Stuff your Dad likes: power ballads

V-day is coming up, which means you’re either in love or lonely and miserable.

Jacob Zinn can’t give you fatherly advice, but he can eat the Valentine’s Day candy you bought for your girlfriend.

By Jacob Zinn
[contributor] 

You know it’s coming up soon. That one day per year when you’re either in love and affectionate or you’re lonely and miserable: Valentine’s Day.

With Feb. 14 approaching, couples young and old are giving each other flowers, planning romantic evenings and buying lubricant by the bottle. While you might be courting someone with chocolate and roses, your dad may have courted your mom with power ballads.

Extreme’s “More Than Words”; Mötley Crüe’s “Home Sweet Home”; Cinderella’s “Don’t Know What You Got (Till It’s Gone)”. The sole purpose of these songs was to get into women’s pants. Poison’s “Every Rose Has Its Thorn” may be the sappiest, most cliché power ballad of the era, but it opened a lot of … opportunities.

There’s a good chance you might have been conceived to one of these songs.

However, odds are your dad had better taste in power ballads than the hair metal ones. Aerosmith’s “What It Takes” or “Angel” might’ve been rotating on his record player.

Or maybe he was more upfront with sexually explicit and implicit songs like Def Leppard’s “Pour Some Sugar on Me” or AC/DC’s “You Shook Me All Night Long”. Perhaps he traded Warrant’s “Heaven” for a slice of that sweet “Cherry Pie”. (Oh yeah!)

Either way, power ballads got him laid. He may not like power ballads, but the down-tempo, three-chord, lyricized high school love notes were saturated with just enough passion to bring star-crossed lovers together. And if your parents got married in the late ‘80s, you can bet someone requested “I’ll Be There for You” by Bon Jovi at their wedding.

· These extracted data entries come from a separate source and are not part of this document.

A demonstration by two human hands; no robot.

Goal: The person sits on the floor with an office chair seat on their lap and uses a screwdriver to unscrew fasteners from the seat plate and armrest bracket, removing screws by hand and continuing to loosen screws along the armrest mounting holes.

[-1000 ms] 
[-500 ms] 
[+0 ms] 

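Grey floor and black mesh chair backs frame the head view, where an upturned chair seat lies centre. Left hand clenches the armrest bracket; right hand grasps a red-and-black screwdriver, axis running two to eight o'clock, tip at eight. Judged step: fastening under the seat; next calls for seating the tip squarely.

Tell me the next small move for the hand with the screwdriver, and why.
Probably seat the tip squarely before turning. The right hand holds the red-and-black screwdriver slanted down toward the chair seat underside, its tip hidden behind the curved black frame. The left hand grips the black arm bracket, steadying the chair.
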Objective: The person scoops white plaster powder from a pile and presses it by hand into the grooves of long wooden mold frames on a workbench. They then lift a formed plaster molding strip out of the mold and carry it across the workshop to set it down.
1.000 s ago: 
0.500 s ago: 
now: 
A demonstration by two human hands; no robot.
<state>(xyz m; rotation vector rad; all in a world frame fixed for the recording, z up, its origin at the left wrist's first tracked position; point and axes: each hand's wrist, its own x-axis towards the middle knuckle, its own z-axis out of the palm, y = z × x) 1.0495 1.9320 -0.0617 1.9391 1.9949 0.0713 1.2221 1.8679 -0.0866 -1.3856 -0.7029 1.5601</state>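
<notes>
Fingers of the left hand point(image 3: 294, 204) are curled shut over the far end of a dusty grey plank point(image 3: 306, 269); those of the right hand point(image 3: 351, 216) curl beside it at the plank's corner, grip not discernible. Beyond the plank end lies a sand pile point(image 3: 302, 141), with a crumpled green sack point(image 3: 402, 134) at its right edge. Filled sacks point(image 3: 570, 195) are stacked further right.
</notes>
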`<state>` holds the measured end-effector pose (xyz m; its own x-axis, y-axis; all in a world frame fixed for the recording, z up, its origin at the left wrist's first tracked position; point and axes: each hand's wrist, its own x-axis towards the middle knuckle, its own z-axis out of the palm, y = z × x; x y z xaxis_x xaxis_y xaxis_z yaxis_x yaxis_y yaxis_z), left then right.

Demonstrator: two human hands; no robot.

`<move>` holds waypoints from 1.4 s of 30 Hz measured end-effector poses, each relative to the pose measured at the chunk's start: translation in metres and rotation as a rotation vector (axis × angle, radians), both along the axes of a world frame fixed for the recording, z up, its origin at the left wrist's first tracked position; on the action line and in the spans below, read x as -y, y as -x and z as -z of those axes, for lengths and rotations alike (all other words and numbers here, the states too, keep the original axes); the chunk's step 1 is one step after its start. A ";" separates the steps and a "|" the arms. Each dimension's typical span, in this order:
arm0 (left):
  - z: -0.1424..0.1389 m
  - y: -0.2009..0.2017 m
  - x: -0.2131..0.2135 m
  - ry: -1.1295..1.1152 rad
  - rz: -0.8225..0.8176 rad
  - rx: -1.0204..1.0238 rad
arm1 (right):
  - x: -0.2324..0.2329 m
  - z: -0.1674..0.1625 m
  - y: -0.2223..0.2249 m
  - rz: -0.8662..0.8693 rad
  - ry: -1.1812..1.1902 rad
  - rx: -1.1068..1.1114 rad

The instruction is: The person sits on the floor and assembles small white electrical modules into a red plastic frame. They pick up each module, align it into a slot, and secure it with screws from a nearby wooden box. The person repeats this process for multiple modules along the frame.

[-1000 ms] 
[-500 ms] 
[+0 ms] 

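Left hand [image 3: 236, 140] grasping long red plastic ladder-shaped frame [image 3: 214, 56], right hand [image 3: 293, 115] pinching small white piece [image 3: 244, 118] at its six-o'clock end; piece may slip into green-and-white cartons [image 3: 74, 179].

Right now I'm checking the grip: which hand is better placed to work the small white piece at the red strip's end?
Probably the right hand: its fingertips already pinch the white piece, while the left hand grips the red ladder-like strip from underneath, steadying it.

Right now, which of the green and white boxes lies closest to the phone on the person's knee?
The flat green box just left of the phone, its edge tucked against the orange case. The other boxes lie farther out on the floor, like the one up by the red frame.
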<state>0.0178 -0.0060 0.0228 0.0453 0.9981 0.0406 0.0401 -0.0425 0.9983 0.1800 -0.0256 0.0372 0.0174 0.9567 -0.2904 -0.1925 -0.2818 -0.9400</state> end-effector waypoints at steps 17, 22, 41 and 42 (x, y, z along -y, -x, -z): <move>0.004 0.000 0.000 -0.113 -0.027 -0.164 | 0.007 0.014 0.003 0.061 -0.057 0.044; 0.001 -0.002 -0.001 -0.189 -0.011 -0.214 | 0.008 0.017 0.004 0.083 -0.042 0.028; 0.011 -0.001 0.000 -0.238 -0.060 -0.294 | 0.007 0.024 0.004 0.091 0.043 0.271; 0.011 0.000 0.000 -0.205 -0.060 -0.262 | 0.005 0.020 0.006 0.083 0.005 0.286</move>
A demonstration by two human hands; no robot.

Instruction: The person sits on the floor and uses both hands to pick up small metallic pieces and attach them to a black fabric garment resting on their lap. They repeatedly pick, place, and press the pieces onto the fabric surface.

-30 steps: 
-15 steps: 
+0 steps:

Now that power ballads are often only played as joke songs at weddings and karaoke nights, they’re no longer the genre of choice for bedding mates.

But your dad doesn’t know that. If he digs out his crate of vinyl records from the basement, it might be to set the tone of the evening.

Whether or not you have a date on Valentine’s Day, I highly suggest that you make plans to go out and stay out past curfew until you’re certain both of your parents are asleep. You’ll thank me later.